Величье – главное лекало,
чтоб человеков вовлекало
кроить их одномерный культ.
Всем прочим – каракурт.
Высокопарны великаньи башни,
грозятся грохнуть с вышины;
замашки чародеев рукопашны,
им, даже дань отдавши,
все должны.
А кто не должен – те смешны.
Вот тоже, на седьмом десятке рыцарь
и жалок, и смешон:
не шлем блестит, а тазик, чтобы бриться.
Смеётесь, что не брит при этом он,
а ваше не в пуху ли рыльце?
Но истинно он рукоположён!
Так потряси ж копьём, иль пикой бранной,
старик, дурная голова,
пришпорь одра, прими ушибы, раны,
и крахом докажи, что великаны –
лишь мельничные жернова,
жующие слова, слова, слова.
СПб, 2-я линия ВО
18 июня 2005
ПОСЛЕДНЕМУ
Последнему из нас, увидевшему осень,
достанется совсем не Бог весть что, а вовсе
лишь листья палые на подступе зимы.
Они и суть по сути дела мы.
А некогда, в одной топорщась купе,
всяк по себе шумел, все трепетали вкупе,
и был напечатлён у каждого из нас
прожилками – узор (один и тот же): знак.
Знак древа общего, конечно, не простого,
с вершиной – в прорубь вечного простора,
с ветвями, – каждая, как говорящий жест,
держащая секиру, лиру, жезл
или гнездо, в котором 5 яичек…
В прыжках и порхах беличьих и птичьих,
извилисто ища в подпочвенной ночи
истоки, родники, колодцы и ключи…
То древо царственной могло быть сикоморой,
от масел – в ароматах, под которой
навечно задремал, едва прилёг,
бедняга и гордец, страдалец Гумилёв.
Иль это тёмный дуб, где Михаил, сын Юрий,
сквозь трепета листвы пред-слышал пенье гурий.
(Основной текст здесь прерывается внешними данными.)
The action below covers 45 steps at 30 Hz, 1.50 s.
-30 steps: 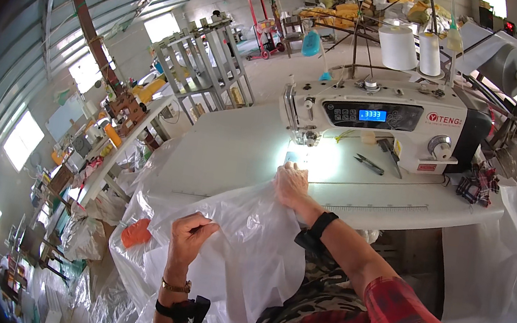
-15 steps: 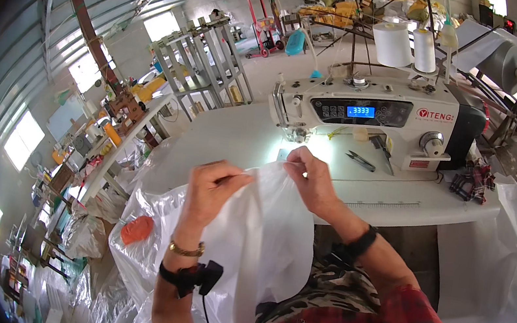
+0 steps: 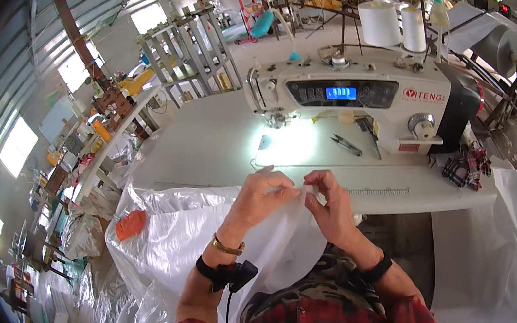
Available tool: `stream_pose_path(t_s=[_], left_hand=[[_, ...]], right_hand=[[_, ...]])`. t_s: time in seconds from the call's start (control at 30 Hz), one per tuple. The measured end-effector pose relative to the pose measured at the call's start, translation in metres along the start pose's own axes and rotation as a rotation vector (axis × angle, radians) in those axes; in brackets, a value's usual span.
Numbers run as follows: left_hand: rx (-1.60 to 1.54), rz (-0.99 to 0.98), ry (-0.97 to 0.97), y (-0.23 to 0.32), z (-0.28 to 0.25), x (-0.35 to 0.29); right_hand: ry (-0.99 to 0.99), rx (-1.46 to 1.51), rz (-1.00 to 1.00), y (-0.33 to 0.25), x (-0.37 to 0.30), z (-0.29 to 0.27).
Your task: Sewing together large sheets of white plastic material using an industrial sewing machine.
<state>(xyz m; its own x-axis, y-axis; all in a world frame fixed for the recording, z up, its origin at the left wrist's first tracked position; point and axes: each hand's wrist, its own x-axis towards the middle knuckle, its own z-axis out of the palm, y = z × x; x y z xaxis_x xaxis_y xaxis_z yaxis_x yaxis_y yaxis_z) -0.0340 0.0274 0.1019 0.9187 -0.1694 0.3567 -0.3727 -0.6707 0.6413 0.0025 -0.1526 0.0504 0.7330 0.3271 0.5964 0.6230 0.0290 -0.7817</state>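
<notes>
Both of my hands pinch the upper edge of a sheet of thin white plastic material (image 3: 278, 230), close together just in front of the sewing table's near edge. My left hand (image 3: 262, 195) grips it with thumb and forefinger. Touching the same edge from the other side, my right hand (image 3: 330, 208) is closed on it as well. The sheet hangs down over my lap and spreads left in shiny folds. Beyond my hands stands a white sewing machine (image 3: 353, 99) with a lit blue display. Its lamp shines on the bare needle area.
Thread snips (image 3: 346, 145) and another dark tool (image 3: 368, 136) lie beneath the machine's arm. A plaid cloth (image 3: 467, 170) sits at the table's right end, beside more white sheeting (image 3: 496, 254). Big thread cones (image 3: 379, 25) stand behind. An orange lump (image 3: 130, 225) rests on the left plastic.
My hands have come closer together and moved toward me and to the right, drawing the sheet's edge away from the needle area. The view has shifted slightly.
</notes>
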Motion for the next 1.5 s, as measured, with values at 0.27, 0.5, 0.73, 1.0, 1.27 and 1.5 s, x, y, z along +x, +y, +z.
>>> stream_pose_path(t_s=[0.27, 0.5, 0.73, 1.0, 1.27, 1.5], left_hand=[[-0.094, 0.096, 0.098, -0.008, 0.002, -0.003], [-0.038, 0.023, 0.111, -0.003, -0.002, -0.014], [-0.038, 0.038, 0.127, 0.002, -0.003, -0.018], [-0.117, 0.067, 0.176, -0.002, 0.001, -0.016], [-0.176, 0.019, 0.145, -0.007, 0.0, -0.019], [-0.252, -0.012, 0.106, -0.009, -0.002, -0.02]], right_hand=[[0.001, 0.558, 0.277, 0.01, -0.01, 0.016], [-0.007, 0.418, 0.237, -0.001, -0.015, 0.019], [-0.053, 0.328, 0.291, -0.008, -0.017, 0.015], [-0.073, 0.367, 0.284, -0.013, -0.007, 0.011], [-0.103, 0.209, 0.36, -0.022, -0.004, 0.009], [-0.066, 0.135, 0.268, -0.023, -0.006, 0.01]])
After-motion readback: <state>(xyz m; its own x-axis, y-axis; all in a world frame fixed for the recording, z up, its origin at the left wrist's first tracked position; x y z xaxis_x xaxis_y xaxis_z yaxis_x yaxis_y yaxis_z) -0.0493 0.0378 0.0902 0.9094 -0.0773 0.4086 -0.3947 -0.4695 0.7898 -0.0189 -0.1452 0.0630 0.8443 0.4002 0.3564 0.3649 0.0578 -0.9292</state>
Там, на цепи златой, не кот, скорее бард
вдруг заднею ногой поскрёб свой бакенбард,
элегию мою насмешливо испортив.
Ну что ж, и так её закончить я не против,
но прежде попытав свою судьбу, а ну-к?
Я б нагадал не дуб, а чёрный бук,
что рыжеват весной, но, матерея летом,
он в полдень, словно полночь, фиолетов,
а под густой и траурной листвой
почти не разглядим бывает гладкий ствол.
В далёком, но моём – средь прерий – Лукоморье
сей бук спокойно, как memento mori
из уст философа, себя во-всю гласит,
и правота его мне прибавляет сил.
Пока стоит – стою. Стоим. Летят листочки,
все буквами испещрены до шпента и до точки.
А как придёт лесник с бензиновой пилой,
взревёт и зачадит, и дерево – долой.